I share this story, because that is my impression of Moscow. On one hand, completely helpful but sour. On the other hand completely lovely and desperate. Since we only have two hands, I can't then mention the unhelpful and sour. I choose now, to forget when our luggage was lost and I spent that entire trip in the same black pants and black sweater. I choose to forget those who weren't helpful because that is how I am. Even at the time I was being treated like shit, I was laughing inside. When I got yelled at on that shuttle bus between airports for not having a hat on Anna's head, I just smiled and nodded and said in my clearest loud English, "Please don't pretend to care about my child. Had you really cared, you would have adopted her weeks after her birth.." She didn't understand, but I felt much better. When I got my ten days waived in the midst of everyone else having to stay in the Novosibirsk for the entire time, I chalked it up to the lovely and helpful. When my mother, sister, daughter, and newly adopted baby boarded the plane to NYC, we were told by the Russian stewardess to move half of our party to the seat in front of ours, we didn't understand. But after realizing that row of four would remain empty, therefore giving us 8 seats to stretch out in and relax, I chalked it up to the lovely. Especially since there were several other adoptive families on the flight.
The lovely frantic young lady who found me at the airport ended up working with me upon our arrival back in Moscow. She and her mother, aka "the two Anna's" made our time there smooth as silk and either hid the sour from us, or made sure there was no sour.
But as I reading on the blogs, most who live in Russia have to face the sour everyday. They have no set of Anna's who will buffer the winds of disdain. I have to wonder how after all these years, Russians wouldn't be open to foreigners in the country. I used to think it was intense nationalism. But somehow I know it's not. My own experience doesn't give me the answers, but the attitudes and actions of many I have read about, or heard about, makes me think there is a bit of shame buried within the souls of many Russians. I could be wrong, just a theory.

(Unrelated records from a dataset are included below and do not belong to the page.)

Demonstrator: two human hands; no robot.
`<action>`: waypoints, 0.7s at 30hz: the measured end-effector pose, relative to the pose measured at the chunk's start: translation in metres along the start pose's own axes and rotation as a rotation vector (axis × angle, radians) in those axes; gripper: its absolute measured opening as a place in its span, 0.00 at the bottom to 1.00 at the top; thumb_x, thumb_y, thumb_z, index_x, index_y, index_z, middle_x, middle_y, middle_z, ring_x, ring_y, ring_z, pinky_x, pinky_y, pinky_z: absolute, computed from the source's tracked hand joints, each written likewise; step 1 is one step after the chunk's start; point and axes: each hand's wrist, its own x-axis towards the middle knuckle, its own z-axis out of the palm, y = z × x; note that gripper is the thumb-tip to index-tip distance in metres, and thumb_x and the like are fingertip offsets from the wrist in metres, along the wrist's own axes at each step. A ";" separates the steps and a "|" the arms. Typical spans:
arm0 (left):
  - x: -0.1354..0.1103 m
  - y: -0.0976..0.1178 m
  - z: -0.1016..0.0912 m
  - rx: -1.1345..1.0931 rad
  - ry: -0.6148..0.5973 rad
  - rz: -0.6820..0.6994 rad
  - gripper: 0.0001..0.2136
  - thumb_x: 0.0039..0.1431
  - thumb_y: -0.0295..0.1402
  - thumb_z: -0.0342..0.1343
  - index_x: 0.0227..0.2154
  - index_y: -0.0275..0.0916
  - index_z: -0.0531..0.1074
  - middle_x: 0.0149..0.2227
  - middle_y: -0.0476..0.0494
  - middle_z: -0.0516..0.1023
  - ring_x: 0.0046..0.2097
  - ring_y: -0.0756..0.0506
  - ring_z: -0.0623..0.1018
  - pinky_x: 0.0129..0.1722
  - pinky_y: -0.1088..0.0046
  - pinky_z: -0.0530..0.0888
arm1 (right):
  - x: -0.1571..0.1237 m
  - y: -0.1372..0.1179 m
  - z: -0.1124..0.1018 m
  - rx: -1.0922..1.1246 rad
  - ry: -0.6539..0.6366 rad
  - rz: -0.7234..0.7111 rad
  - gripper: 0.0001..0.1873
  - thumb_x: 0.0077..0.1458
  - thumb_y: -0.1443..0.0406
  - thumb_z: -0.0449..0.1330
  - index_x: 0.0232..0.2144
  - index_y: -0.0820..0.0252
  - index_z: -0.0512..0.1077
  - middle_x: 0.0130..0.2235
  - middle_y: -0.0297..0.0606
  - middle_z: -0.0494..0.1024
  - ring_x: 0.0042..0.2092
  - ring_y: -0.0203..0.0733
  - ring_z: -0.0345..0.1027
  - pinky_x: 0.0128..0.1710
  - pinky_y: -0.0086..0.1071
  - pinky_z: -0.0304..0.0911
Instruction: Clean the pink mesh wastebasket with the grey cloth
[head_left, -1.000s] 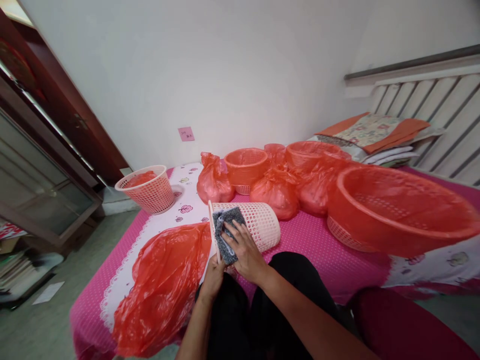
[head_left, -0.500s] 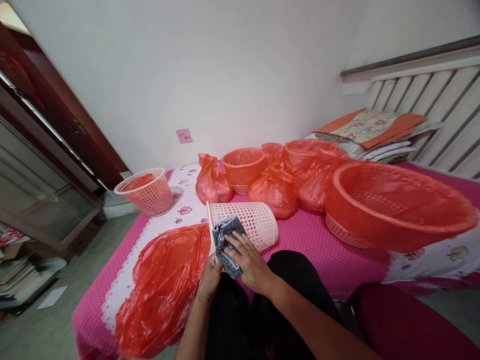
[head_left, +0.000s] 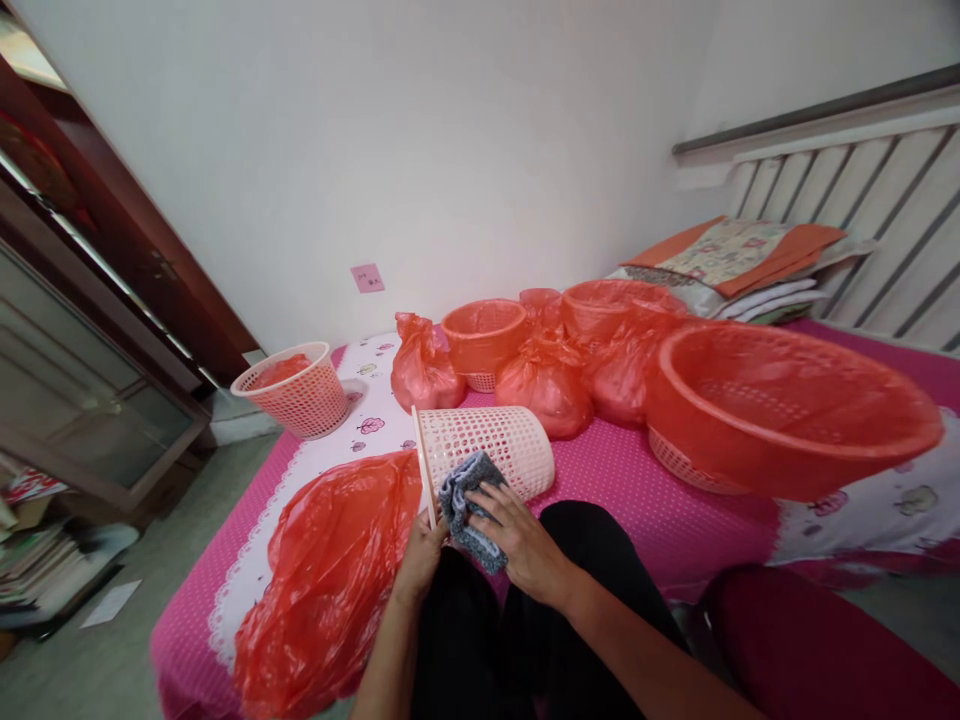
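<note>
A pale pink perforated plastic basket [head_left: 517, 440] lies on its side on the bed, its rim facing left. My left hand [head_left: 422, 548] is closed on the lower part of that rim. With my right hand [head_left: 517, 535] I hold a bunched grey cloth [head_left: 472, 500] against the near side of the basket; the fingers are spread over the cloth. A crumpled red plastic bag [head_left: 330, 570] spreads out flat to the left of the basket. My knees are just below both hands.
Behind the basket stand knotted red bags [head_left: 547, 390] and a red-lined basket [head_left: 486, 335]. A wide red-lined basket [head_left: 795, 400] is at the right. Another pink basket [head_left: 300, 395] stands at the left edge of the bed. Folded textiles [head_left: 750, 255] are piled near the radiator [head_left: 862, 200].
My right hand and the grey cloth have moved down and slightly right along the basket's side. My left hand stays on the rim. The view has shifted slightly.
</note>
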 end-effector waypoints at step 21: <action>-0.005 0.006 -0.004 -0.036 -0.061 -0.022 0.27 0.50 0.48 0.71 0.50 0.37 0.81 0.52 0.34 0.84 0.54 0.34 0.82 0.63 0.54 0.71 | -0.027 0.096 0.018 0.211 0.802 0.569 0.26 0.57 0.69 0.55 0.58 0.58 0.70 0.62 0.53 0.70 0.65 0.56 0.65 0.64 0.58 0.63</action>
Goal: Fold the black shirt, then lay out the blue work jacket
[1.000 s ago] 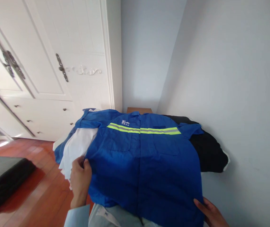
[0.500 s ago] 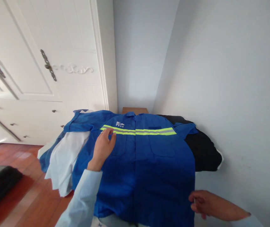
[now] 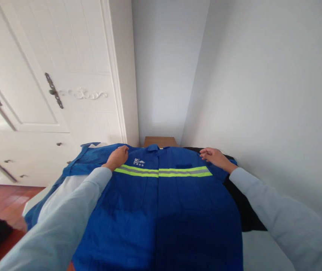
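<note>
A blue work jacket (image 3: 163, 210) with a yellow-and-grey reflective stripe (image 3: 163, 172) lies spread front-up on a surface before me, collar at the far end. My left hand (image 3: 117, 157) rests on the jacket's left shoulder, fingers curled onto the cloth. My right hand (image 3: 213, 155) lies on the right shoulder with its fingers drawn together on the fabric. Both arms, in light blue sleeves, reach forward across the jacket.
A white garment (image 3: 56, 192) and more blue cloth lie under the jacket at the left, a black garment (image 3: 247, 214) at the right. A white wardrobe (image 3: 65, 75) with drawers stands left. A wooden stand (image 3: 161, 141) sits in the corner. A wall runs close on the right.
My left hand went from the jacket's left edge up to its left shoulder. My right hand left the lower hem and reached the right shoulder. The view has shifted forward.
</note>
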Motion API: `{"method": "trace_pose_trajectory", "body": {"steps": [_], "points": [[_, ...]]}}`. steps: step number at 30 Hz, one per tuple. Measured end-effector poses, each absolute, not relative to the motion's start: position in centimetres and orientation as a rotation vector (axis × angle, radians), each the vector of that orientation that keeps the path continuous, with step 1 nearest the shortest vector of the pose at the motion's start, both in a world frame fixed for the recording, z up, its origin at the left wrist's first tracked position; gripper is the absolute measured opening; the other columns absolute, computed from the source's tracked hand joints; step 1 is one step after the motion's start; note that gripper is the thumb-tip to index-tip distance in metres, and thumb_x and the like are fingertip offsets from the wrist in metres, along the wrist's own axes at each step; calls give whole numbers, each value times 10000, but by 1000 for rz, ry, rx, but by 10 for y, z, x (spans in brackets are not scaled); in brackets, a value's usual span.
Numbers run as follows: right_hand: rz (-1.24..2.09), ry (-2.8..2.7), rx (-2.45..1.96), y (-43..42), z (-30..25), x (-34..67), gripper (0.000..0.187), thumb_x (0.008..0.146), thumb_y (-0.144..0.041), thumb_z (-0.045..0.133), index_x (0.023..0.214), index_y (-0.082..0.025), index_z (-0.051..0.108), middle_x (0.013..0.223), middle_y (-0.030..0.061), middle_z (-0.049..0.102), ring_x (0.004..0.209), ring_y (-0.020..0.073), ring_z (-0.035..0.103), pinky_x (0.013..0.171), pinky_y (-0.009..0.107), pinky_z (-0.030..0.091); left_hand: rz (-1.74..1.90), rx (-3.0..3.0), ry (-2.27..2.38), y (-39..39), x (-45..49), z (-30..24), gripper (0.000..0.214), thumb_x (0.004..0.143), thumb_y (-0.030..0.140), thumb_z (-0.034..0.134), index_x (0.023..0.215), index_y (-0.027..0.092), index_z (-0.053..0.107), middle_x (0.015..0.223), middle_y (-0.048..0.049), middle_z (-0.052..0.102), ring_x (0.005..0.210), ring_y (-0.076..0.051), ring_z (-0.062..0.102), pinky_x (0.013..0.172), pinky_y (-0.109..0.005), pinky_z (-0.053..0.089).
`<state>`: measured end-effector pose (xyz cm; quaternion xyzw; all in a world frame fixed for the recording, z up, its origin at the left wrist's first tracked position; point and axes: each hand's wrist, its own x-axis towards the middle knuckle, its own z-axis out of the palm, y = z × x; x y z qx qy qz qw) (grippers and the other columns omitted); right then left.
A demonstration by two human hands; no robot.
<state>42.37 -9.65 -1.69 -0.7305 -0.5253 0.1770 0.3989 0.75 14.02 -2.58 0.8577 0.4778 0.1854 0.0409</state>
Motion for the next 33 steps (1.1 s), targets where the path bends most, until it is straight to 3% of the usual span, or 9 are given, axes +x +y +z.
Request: {"method": "trace_pose_trajectory", "body": {"steps": [5, 11, 15, 19, 22, 25, 28, 30, 33], "points": [[343, -1404, -2000, -48, -36, 463, 152, 692, -268, 757, 805, -177, 710, 899, 105, 774, 910, 280, 710, 922, 411, 514, 388, 2706, 1530, 185, -4, -28, 441, 872, 211, 397, 1231, 141, 641, 1260, -154, 679, 1139, -280, 642, 984, -360, 456], [522, -1595, -1974, -45, -47, 473, 233, 734, -411, 746, 723, -178, 732, 757, 47, 749, 722, 241, 685, 811, 388, 540, 296, 2816, 1520, 213, 2, -31, 416, 850, 299, 500, 1223, 168, 632, 1372, -190, 601, 1349, -336, 472, 1091, -508, 328], [548, -1445, -1834, -54, -26, 472, 361, 738, -486, 741, 869, -150, 758, 827, 49, 763, 762, 230, 685, 795, 365, 539, 306, 2730, 1590, 228, 8, -27, 321, 829, 289, 565, 1100, 176, 694, 1208, -181, 695, 1219, -371, 567, 1052, -551, 347], [569, -1297, -1638, -56, 4, 476, 530, 724, -491, 770, 1071, -93, 724, 926, 83, 767, 823, 228, 688, 826, 388, 530, 493, 2674, 1462, 239, 1, -6, 289, 878, 277, 543, 1066, 133, 709, 1128, -106, 725, 1084, -276, 622, 991, -406, 419], [325, -1352, -1688, -43, 7, 488, 472, 773, -415, 755, 1102, -80, 714, 990, 97, 764, 903, 235, 679, 895, 402, 506, 647, 2597, 1561, 238, -7, 10, 284, 902, 259, 533, 1085, 109, 690, 1135, -102, 704, 1061, -254, 612, 962, -360, 445], [71, -1423, -1927, -22, -15, 498, 306, 838, -270, 683, 1085, -92, 721, 1024, 115, 760, 961, 254, 679, 931, 402, 499, 669, 2525, 1846, 228, -8, 11, 322, 942, 274, 485, 1108, 54, 653, 1199, -177, 642, 1119, -323, 578, 988, -484, 425], [-113, -1459, -2220, -5, -47, 498, 323, 816, -164, 645, 1132, -126, 701, 1064, 142, 752, 998, 283, 684, 934, 416, 510, 547, 2571, 2052, 214, 1, 0, 338, 949, 238, 458, 1164, 18, 599, 1313, -256, 553, 1212, -374, 515, 1006, -590, 372], [-191, -1495, -2312, 2, -61, 491, 355, 827, -160, 608, 1173, -128, 681, 1127, 173, 730, 1061, 303, 669, 953, 425, 507, 496, 2728, 2013, 206, 15, -9, 328, 940, 227, 459, 1183, 54, 595, 1372, -258, 519, 1286, -367, 470, 1046, -567, 350], [-294, -1573, -2245, 7, -65, 473, 385, 902, -250, 529, 1241, -106, 642, 1229, 211, 679, 1167, 327, 620, 1002, 457, 484, 416, 3065, 1553, 195, 40, -22, 384, 978, 327, 415, 1253, 120, 585, 1438, -208, 498, 1375, -318, 416, 1088, -473, 355]]}}
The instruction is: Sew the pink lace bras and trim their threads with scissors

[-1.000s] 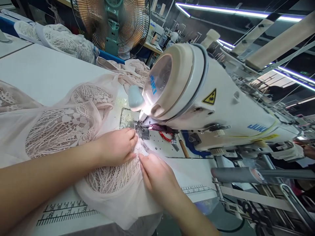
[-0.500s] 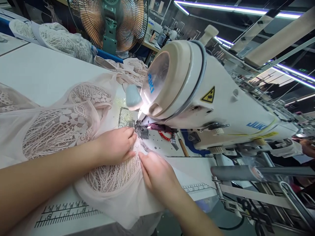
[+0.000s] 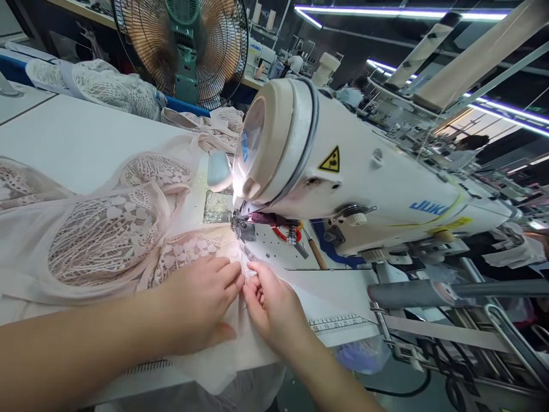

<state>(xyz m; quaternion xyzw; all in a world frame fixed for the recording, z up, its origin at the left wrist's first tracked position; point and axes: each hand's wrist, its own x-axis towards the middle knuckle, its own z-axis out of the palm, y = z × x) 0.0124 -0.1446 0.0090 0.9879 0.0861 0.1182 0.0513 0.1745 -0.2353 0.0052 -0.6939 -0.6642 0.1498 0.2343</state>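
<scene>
Pale pink lace garment pieces [image 3: 107, 234], shaped like bra cups with sheer panels, lie across the table, and one lace edge runs under the presser foot [image 3: 238, 222] of a white sewing machine [image 3: 300, 149]. My left hand [image 3: 201, 303] rests on the lace just in front of the foot, its fingers bent together on the fabric near the seam and its thumb on the sheer part. Beside it my right hand [image 3: 274, 303] pinches the fabric edge between thumb and forefinger, other fingers curled in. The two hands' fingertips almost meet; the cloth between them is partly hidden.
A tool with a wooden handle [image 3: 316, 253] lies on the machine bed by a red ring [image 3: 285, 234]. Ruler markings [image 3: 338, 324] run along the table's front. A fan [image 3: 184, 51] and bundled lace [image 3: 103, 86] stand behind. Right, a grey roller [image 3: 407, 293] projects.
My left hand has drawn back from the presser foot toward the table's front, uncovering floral lace. My right hand stays close to its place, its fingers more curled. The view has shifted slightly.
</scene>
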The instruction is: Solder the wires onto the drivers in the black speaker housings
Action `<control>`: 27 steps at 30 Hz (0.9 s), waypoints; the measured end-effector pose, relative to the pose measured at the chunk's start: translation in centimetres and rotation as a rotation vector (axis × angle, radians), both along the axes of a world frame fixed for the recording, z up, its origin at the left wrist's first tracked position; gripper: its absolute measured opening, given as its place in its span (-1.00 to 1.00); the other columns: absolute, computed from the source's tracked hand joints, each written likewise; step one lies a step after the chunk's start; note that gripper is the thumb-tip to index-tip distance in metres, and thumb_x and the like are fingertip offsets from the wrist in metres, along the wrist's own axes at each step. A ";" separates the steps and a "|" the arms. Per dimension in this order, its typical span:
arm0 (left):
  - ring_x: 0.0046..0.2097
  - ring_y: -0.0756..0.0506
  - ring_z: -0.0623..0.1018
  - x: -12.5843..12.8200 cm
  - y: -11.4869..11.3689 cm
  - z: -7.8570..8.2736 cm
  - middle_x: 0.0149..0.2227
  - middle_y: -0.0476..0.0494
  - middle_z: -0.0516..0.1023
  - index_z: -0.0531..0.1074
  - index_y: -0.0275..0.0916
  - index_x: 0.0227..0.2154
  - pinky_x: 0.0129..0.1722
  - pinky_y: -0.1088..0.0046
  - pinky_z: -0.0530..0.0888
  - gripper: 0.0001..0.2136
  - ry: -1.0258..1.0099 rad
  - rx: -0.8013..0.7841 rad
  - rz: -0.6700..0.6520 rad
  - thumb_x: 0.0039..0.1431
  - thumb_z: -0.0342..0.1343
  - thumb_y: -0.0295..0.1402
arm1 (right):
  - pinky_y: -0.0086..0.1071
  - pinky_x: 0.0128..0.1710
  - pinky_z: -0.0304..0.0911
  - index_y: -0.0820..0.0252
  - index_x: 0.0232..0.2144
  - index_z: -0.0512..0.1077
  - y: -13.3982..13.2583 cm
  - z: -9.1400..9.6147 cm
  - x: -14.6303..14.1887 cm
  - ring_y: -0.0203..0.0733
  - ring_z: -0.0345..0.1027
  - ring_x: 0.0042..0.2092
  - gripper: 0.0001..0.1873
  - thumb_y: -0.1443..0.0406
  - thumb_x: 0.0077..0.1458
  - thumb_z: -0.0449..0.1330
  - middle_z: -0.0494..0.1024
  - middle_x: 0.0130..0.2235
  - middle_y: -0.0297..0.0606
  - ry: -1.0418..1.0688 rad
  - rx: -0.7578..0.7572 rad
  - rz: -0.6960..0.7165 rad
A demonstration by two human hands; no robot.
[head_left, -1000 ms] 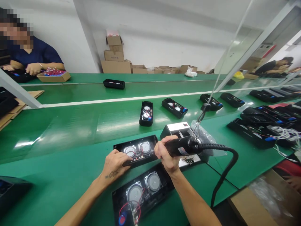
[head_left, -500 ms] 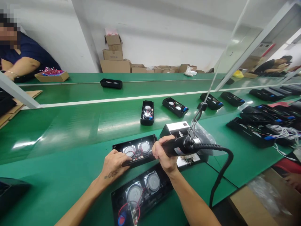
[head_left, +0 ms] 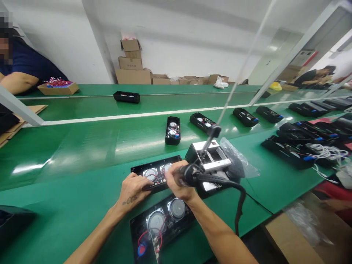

Thursday, February 11, 2010

For Me

I just had to post this. It seems there are a million mommy stories that I don't tell. But tonight I want to write this so the memory won't leave me.
My girlz have spent the snow blast roaming from bed to bed. Where they start, is for sure, not where they will wake up.
Tonight Anna went to sleep pretty early, and AugustRose was hanging out with me. She wanted to sleep in her bed, but kept coming in my room to snuggle. Then it got awfully still and I assumed she finally fell asleep. I went to check on her, and she wasn't in her bed. I looked in on Anna, and AugustRose was snuggled up beside her sister. Tonight is the first time she has done that. I love it when the tiny moments are so sweet.

Wednesday, February 10, 2010

We Are Made For This Weather

Our little family is dealing beautifully with our winter blast. We are sprinters, not long distance runners. We are great at short bursts of anything. We handle things.

To clarify, we aren't working, or required to do anything outside of the house. My dad went to Sam'sClub on his way here, so our pantry is stuffed with goodness. The girlz school's are cancelled for the remainder of the week. So this isn't a real Russian experience, but it gives us (me) a chance to see what it is like to bungle ourselves every time we walk out the door. We get to deal with a snowy car, and other cars who don't exactly know how to drive on a snowy road. The girlz love it. We wake up late, 8-ish, and then play around in the house. Anna gets herself bungled up and goes outside with my dad to shovel. (something I never do, I usually let it melt away)Then we play on the snow mountains created by the plow that comes through every so often. Then we go somewhere. Maybe to my moms to take her provisions. Maybe to Walmart, since we know its open. Then we come back and have a snack or lunch. Then we get in our jammies and take a big nappie! Mommy has needed this extra rest time for so long! Since painting AugustRose's room and the adding the Fairy decorations, she has chosen to take her day naps in her own room. It is daylight, but she shines her little flashlight on the fairies and tells little stories about each of them, then she drifts off to slumber in Fairy land..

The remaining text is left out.